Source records

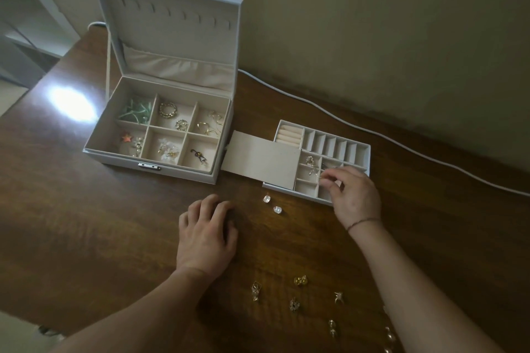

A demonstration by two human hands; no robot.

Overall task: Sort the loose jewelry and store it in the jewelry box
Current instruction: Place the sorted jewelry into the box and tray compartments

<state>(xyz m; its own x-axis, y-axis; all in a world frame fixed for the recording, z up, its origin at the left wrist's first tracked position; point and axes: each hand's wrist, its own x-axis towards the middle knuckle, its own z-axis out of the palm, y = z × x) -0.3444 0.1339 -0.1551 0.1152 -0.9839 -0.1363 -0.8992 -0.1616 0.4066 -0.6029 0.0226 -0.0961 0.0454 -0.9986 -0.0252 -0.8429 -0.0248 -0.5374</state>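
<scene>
One box [160, 135], one tray [335, 149], two clear studs [272, 205] and six gold pieces [300, 280] are seen on a wood table [86, 223]. An earring [322, 178] is pinched by the right hand [355, 198]; the left hand [206, 235] is laid flat, relaxed.

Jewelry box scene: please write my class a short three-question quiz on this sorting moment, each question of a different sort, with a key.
1. True or false: the lid of the jewelry box is closed.
2. Which hand is working at the removable tray? A) left hand B) right hand C) neither
3. Fill in: the two clear pieces lie on the table between the left hand and the ____.

Key
1. False: the lid stands open, showing six compartments.
2. B: the right hand pinches a small piece over the tray; the left hand rests on the table.
3. Tray.
</scene>
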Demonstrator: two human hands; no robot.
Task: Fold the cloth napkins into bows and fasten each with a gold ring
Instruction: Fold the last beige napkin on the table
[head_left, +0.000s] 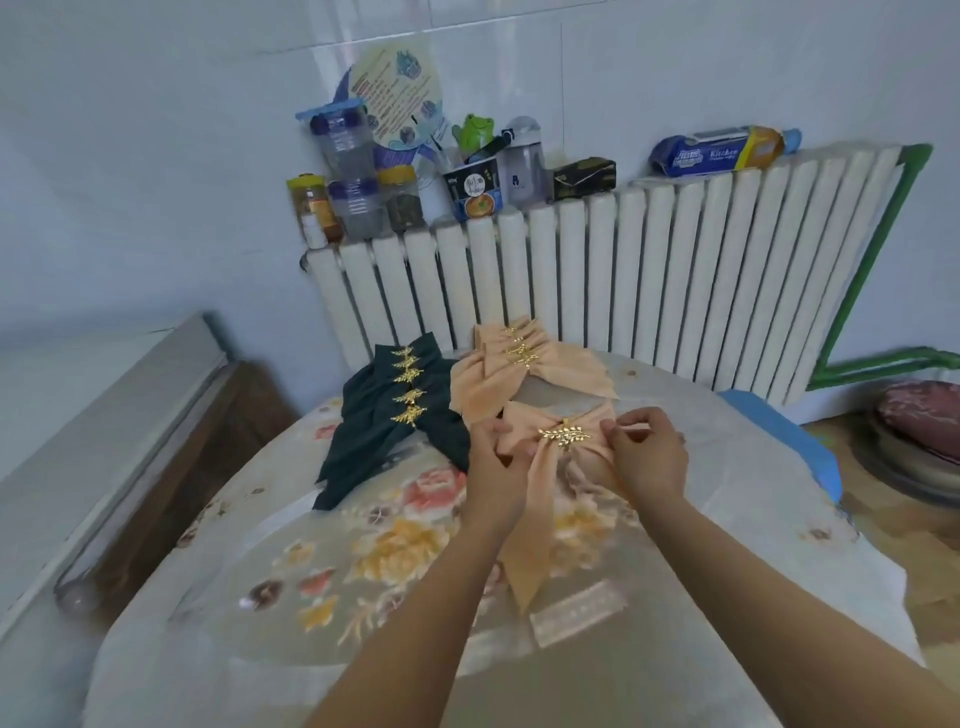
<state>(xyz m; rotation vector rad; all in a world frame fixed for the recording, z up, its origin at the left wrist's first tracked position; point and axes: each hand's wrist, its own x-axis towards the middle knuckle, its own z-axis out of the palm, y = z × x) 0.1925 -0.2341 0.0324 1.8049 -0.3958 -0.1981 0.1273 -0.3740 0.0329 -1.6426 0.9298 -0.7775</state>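
While resting on the floral tablecloth (363, 545), the peach cloth napkin bow (545, 467) with gold leaf ring (563, 435) is pinched by both hands: left hand (491, 457) on its left loop, right hand (647, 457) on its right.

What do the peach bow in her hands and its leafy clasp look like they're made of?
Peach bow: soft woven cloth, matte, judging by its limp gathers and drooping tails. Clasp: probably gold-coloured metal, shiny, with a stiff leaf sprig; it could be plated plastic.

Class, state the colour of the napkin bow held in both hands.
Peach napkin bow, fastened by a gold ring; head view.
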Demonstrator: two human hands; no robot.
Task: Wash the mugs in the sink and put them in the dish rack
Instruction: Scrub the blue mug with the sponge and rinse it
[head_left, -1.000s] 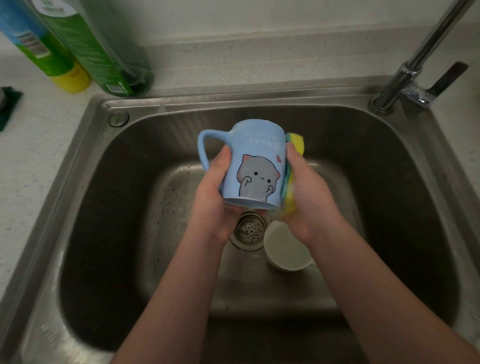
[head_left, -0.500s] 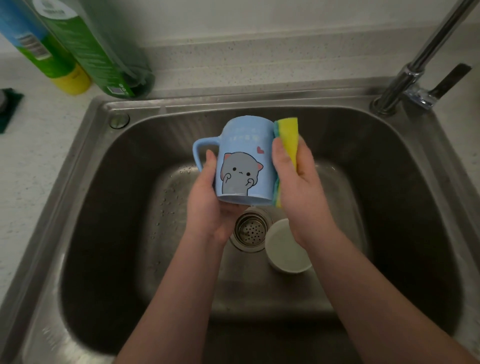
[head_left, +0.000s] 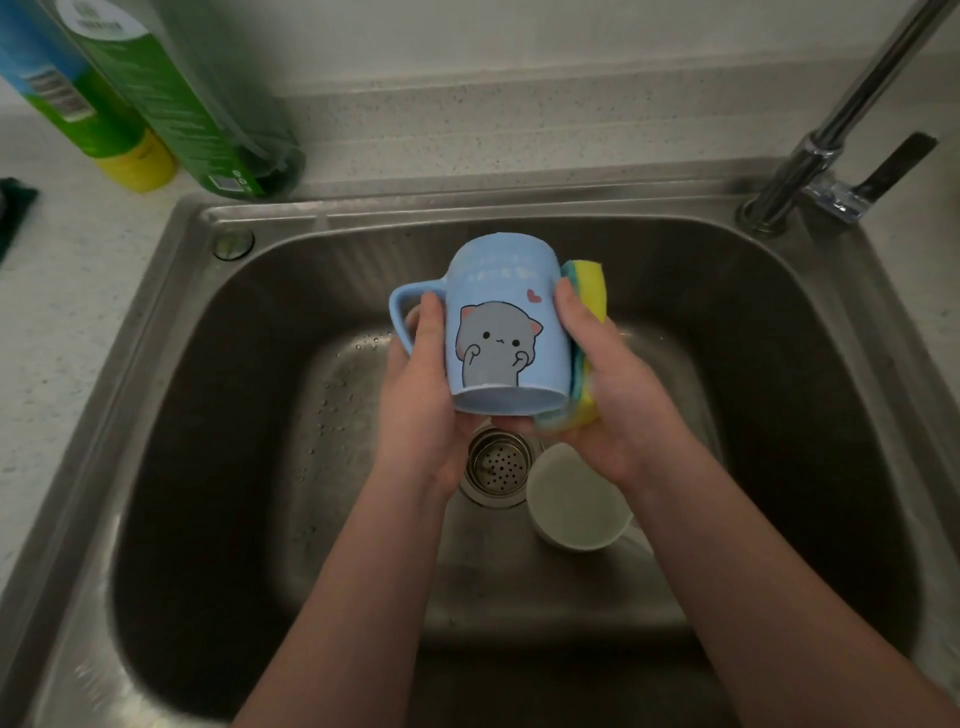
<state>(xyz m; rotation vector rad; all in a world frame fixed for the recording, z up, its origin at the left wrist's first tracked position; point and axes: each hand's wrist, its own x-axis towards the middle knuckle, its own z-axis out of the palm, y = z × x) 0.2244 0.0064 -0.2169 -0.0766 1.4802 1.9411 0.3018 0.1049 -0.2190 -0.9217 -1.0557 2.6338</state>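
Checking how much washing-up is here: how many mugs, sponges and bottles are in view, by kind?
Mugs: 2, blue mug and white mug
Sponges: 1, sponge
Bottles: 2, green bottle and yellow-based bottle
Total: 5

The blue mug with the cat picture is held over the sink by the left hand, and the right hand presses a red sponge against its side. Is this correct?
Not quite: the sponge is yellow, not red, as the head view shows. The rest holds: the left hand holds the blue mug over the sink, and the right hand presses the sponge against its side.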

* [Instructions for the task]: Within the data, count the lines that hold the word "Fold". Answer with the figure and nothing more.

* [Reply]: 2